Veteran Service Organizations know little more than MOAA does. A spokesperson from AMVETS said that DHA believes there won’t be any lapse in care, services will be streamlined, and medical personnel will be moved to where they’re truly needed. However, DHA was unable to provide any specifics on how exactly this will be done.

These aren’t the only organizations keeping a concerned eye on these personnel cuts. Former surgeons general of the Army, Navy, and Air Force wrote a letter to Congress to "strongly assert the need for Congress to table these cuts until a thorough study of the potential consequences of these reductions are evaluated."

Retired Army Lt. Gen. Ronald R Blanck, retired Vice Adm. Harold Koenig, and retired Air Force Lt. Gen. Charles H. Roadman II published the letter with the Military Officers Association of America to explain the dire consequences of moving forward with these personnel cuts without proper consideration and strategy. 
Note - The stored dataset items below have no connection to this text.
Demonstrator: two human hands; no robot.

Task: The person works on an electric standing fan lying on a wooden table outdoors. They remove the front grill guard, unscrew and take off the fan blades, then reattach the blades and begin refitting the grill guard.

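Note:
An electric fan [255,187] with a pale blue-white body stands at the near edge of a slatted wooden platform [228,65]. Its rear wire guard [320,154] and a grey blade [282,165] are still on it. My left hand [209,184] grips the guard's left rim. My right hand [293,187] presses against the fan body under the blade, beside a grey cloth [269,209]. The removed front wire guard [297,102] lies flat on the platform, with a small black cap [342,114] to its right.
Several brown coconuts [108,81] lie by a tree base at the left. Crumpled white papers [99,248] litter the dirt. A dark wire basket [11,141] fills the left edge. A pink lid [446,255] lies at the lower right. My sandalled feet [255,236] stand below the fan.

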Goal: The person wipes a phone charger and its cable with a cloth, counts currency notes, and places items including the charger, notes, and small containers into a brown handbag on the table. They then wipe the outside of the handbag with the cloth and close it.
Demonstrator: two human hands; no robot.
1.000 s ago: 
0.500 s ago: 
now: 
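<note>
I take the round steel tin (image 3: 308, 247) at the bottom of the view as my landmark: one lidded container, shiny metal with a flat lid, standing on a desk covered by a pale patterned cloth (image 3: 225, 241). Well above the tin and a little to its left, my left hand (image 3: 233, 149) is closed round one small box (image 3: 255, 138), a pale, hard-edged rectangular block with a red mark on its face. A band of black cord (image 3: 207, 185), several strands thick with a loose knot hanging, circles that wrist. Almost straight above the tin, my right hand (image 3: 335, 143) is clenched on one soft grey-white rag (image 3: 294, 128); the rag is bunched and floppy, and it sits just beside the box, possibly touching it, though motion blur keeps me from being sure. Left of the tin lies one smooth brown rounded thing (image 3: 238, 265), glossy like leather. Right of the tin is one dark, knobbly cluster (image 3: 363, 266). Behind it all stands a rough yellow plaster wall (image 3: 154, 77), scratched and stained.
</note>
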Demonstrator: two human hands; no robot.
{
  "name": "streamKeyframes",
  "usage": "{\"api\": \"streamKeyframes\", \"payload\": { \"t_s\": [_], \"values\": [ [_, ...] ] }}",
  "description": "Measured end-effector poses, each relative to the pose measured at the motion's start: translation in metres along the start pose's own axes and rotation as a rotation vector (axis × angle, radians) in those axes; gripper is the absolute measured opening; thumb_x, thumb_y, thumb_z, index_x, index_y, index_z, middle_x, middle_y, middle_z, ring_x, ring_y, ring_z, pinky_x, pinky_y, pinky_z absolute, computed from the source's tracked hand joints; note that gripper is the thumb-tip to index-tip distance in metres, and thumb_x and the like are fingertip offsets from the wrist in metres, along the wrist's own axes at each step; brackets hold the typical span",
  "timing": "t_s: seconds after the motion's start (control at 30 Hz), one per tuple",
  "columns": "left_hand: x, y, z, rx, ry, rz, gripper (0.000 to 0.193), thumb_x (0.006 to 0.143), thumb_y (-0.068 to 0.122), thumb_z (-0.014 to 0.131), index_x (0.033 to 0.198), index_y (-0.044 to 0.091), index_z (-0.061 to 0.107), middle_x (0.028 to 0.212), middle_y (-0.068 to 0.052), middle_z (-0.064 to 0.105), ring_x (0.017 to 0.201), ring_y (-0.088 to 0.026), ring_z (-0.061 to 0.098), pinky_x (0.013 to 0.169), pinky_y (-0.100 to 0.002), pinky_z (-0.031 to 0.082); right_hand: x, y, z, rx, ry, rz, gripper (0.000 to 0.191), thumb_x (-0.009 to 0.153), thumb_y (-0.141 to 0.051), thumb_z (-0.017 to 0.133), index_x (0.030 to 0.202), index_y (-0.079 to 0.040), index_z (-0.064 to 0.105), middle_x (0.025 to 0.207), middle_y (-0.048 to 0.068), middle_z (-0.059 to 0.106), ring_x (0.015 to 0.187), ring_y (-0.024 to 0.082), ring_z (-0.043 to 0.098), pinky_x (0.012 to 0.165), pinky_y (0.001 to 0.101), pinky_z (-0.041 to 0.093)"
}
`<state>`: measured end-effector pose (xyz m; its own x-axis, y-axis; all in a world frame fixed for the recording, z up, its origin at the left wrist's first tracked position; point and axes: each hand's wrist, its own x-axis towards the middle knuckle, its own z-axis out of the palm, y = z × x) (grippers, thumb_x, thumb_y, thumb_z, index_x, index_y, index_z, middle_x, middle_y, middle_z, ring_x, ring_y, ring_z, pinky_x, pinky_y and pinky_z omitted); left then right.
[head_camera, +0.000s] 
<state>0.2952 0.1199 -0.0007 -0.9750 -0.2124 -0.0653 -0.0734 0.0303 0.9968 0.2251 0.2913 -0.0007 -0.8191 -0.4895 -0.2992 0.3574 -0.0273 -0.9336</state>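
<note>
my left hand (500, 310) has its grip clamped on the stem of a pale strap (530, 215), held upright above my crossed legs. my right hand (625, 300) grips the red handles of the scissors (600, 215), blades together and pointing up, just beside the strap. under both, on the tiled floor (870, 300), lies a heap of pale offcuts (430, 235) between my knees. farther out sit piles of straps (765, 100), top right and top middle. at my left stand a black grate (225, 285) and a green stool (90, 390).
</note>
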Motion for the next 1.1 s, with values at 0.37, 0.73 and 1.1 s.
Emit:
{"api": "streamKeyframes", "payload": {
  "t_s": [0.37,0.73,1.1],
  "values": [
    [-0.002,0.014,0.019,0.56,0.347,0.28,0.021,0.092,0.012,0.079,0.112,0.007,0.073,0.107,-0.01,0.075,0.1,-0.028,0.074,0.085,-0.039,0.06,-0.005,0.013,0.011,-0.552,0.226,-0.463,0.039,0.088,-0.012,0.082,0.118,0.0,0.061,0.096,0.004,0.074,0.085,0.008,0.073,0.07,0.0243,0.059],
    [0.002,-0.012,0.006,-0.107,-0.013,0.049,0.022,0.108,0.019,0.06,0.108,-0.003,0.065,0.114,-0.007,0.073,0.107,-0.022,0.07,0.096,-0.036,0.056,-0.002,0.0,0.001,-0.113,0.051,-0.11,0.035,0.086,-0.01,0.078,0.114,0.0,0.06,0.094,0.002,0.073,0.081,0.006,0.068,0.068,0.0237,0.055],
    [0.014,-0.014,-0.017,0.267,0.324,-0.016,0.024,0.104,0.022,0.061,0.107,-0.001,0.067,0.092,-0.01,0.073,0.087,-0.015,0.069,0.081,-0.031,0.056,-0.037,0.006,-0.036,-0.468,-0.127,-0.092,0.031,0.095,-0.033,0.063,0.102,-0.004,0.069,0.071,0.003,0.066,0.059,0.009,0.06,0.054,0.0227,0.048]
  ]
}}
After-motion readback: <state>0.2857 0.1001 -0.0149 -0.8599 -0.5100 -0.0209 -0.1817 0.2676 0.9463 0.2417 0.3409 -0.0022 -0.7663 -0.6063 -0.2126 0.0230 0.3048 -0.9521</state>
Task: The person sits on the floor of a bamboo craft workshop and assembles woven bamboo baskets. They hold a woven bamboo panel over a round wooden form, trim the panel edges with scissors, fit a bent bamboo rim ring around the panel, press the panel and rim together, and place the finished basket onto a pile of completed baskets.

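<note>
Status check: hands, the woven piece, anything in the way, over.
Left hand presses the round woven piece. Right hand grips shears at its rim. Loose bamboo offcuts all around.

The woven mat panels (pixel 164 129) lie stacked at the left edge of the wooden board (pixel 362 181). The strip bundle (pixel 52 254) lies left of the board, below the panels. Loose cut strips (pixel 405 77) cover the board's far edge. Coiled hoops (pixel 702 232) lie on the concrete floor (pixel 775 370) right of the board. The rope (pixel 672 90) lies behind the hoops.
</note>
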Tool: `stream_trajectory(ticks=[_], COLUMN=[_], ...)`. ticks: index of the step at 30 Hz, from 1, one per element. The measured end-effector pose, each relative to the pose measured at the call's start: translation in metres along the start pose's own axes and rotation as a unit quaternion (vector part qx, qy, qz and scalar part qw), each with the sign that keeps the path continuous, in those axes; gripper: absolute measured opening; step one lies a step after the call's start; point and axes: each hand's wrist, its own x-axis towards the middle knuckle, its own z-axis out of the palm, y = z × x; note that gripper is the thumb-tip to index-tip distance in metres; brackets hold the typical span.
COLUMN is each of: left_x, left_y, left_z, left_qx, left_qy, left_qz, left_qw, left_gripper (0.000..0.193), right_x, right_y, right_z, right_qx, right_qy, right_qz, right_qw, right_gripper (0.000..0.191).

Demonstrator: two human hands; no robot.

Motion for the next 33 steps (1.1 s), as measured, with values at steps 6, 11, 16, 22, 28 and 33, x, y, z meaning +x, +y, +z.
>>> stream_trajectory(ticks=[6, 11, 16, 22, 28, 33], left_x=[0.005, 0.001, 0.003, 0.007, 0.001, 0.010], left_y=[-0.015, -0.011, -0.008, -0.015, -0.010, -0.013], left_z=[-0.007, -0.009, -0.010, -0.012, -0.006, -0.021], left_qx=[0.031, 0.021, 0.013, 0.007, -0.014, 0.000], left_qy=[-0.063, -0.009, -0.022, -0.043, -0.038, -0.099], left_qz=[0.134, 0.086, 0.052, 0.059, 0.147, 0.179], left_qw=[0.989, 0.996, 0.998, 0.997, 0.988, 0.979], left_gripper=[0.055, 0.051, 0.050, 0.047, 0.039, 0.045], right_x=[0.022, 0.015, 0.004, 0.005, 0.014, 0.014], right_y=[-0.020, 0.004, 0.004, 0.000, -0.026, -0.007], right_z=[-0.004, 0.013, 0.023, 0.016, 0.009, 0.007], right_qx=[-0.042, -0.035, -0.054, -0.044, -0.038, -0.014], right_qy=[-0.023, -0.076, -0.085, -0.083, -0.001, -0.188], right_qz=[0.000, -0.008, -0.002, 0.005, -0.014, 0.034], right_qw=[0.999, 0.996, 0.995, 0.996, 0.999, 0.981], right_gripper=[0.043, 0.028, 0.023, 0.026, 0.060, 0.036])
"The risks of relying on what is, at best, a superficial analysis of promised cost savings derived from large-scale reductions will lead to reduced readiness by not having enough physicians, nurses and medics to care for those in war zones," the letter reads. "If even one of these "high-risk, high-regret" consequences unfolds, the percent of those dying from wounds will increase, the all-volunteer force will suffer, and we may be forced to again draft medical personnel -- including physicians."

Additionally, some members of Congress have stepped in to ensure this process does not move forward without proper analysis. 

The House Appropriations Committee passed a defense spending bill that would withhold $250 million from the Defense Health Agency until an in-depth report on personnel cut impacts was produced. The $250 million was meant to allow the DHA to hire civilian and contract workers. 

For the time being, it seems any major implementation has been delayed until the Defense Health Agency and service branches are able to report answers to the concerns posed by Congress, military officials, and family members.